*What the task requires*: Look for the word "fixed" in the records, and copy each line where it appears.

(Records from a data collection)
+++++
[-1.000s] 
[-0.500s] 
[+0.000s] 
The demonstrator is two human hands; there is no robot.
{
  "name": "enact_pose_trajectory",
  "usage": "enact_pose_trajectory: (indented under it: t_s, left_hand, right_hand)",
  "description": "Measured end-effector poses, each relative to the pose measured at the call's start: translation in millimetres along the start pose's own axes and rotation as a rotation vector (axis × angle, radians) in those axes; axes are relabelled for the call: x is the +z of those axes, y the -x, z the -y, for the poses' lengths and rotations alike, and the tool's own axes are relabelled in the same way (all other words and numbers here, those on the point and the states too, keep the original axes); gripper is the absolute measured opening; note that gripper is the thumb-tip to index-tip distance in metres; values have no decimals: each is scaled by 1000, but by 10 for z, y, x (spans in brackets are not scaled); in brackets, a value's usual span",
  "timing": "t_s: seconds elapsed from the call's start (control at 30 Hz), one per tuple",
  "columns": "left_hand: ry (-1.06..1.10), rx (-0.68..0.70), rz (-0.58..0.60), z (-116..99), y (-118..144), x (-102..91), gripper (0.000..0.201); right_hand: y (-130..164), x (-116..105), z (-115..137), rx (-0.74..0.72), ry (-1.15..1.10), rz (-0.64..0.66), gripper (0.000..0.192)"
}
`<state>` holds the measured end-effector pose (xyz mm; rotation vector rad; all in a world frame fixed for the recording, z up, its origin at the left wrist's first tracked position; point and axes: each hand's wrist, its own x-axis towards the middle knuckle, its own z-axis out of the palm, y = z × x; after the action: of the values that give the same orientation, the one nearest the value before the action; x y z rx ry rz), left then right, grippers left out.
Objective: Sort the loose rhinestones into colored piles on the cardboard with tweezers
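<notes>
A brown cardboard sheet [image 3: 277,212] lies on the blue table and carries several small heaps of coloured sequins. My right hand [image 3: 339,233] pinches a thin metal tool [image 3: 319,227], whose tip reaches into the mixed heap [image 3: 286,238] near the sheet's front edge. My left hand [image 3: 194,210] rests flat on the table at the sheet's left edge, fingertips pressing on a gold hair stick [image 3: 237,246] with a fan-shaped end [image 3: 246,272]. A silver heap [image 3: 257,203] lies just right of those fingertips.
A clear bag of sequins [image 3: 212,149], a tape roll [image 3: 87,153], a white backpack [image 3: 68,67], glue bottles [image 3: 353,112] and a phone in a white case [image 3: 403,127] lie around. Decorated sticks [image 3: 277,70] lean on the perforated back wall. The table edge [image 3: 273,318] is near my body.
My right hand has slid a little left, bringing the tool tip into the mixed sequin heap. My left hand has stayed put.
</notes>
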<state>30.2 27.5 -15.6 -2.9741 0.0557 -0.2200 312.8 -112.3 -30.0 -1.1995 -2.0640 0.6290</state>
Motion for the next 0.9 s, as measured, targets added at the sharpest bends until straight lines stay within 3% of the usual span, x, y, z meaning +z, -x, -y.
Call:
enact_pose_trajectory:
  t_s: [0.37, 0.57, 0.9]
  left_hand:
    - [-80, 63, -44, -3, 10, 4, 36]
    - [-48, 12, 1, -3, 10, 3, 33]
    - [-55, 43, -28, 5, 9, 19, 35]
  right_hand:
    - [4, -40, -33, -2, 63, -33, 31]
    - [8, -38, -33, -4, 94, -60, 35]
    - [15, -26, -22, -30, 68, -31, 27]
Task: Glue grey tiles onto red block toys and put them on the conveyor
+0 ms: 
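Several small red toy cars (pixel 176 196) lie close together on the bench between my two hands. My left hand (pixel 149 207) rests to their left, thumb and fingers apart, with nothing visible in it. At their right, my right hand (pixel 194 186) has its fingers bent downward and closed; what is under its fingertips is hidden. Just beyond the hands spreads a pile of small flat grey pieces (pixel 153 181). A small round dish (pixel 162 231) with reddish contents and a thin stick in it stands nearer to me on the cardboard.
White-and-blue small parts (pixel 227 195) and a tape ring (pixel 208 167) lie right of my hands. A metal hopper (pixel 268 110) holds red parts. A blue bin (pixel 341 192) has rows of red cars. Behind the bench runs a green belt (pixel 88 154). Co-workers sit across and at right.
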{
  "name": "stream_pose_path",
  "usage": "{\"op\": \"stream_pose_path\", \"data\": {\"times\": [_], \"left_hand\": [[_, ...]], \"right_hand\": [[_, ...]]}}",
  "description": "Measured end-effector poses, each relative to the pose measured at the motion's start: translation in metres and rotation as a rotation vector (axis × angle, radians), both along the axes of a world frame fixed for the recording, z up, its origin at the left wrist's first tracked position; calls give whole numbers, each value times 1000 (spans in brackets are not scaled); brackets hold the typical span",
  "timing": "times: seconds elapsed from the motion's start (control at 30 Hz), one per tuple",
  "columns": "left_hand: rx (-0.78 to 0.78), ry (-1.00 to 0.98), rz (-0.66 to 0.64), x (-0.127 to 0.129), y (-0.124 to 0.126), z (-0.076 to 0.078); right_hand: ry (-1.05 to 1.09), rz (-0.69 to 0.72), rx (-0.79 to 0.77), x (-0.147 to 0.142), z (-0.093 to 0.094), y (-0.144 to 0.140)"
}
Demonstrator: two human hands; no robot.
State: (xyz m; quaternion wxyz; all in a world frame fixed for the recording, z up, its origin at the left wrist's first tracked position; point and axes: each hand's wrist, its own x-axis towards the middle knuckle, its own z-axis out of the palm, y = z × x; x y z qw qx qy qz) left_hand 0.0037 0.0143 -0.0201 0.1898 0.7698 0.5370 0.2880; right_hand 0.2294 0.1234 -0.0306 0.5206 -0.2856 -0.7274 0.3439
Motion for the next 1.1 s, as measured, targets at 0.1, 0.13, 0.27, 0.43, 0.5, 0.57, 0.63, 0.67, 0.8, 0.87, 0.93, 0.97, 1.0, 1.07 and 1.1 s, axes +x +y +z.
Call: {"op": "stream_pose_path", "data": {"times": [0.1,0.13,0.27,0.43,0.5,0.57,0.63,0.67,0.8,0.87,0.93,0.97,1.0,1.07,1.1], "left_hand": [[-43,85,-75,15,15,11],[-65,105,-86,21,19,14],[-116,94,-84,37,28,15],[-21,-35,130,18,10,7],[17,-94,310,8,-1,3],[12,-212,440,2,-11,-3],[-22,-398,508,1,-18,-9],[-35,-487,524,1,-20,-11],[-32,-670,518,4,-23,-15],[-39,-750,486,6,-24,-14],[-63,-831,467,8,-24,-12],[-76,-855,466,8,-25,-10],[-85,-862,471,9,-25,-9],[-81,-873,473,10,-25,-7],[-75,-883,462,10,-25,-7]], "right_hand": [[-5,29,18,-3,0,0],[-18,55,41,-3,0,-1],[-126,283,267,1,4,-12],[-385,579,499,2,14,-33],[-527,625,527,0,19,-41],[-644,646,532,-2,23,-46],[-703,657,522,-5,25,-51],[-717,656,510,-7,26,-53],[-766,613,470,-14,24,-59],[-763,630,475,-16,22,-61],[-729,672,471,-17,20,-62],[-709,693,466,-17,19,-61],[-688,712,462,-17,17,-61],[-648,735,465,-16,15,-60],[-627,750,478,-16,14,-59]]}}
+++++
*Worked solution*:
`<state>` holds the measured end-effector pose (xyz mm; rotation vector rad; all in a world frame fixed for the recording, z up, its origin at the left wrist's first tracked position; point and axes: each hand's wrist, its own x-axis towards the middle knuckle, its own z-axis out of the palm, y = z × x; after the action: of the values that give the same orientation, the one nearest the value before the action; x y z rx ry rz), left then right, grippers left out.
  "description": "Measured end-effector poses, each relative to the pose measured at the motion's start: translation in metres and rotation as a rotation vector (axis × angle, radians), both along the axes of a world frame fixed for the recording, z up, its origin at the left wrist's first tracked position; calls give whole numbers, each value times 1000 (spans in brackets are not scaled); brackets hold the typical span",
State: (xyz m; quaternion wxyz; all in a world frame fixed for the recording, z up, its origin at the left wrist's first tracked position; point and axes: each hand's wrist, its own x-axis towards the middle knuckle, its own z-axis out of the palm, y = z × x; x y z qw qx qy qz) left_hand 0.0037 0.0143 -0.0201 0.1898 0.7698 0.5370 0.2880; right_hand 0.2294 0.1234 -0.0306 0.5206 -0.2856 -0.7274 0.3439

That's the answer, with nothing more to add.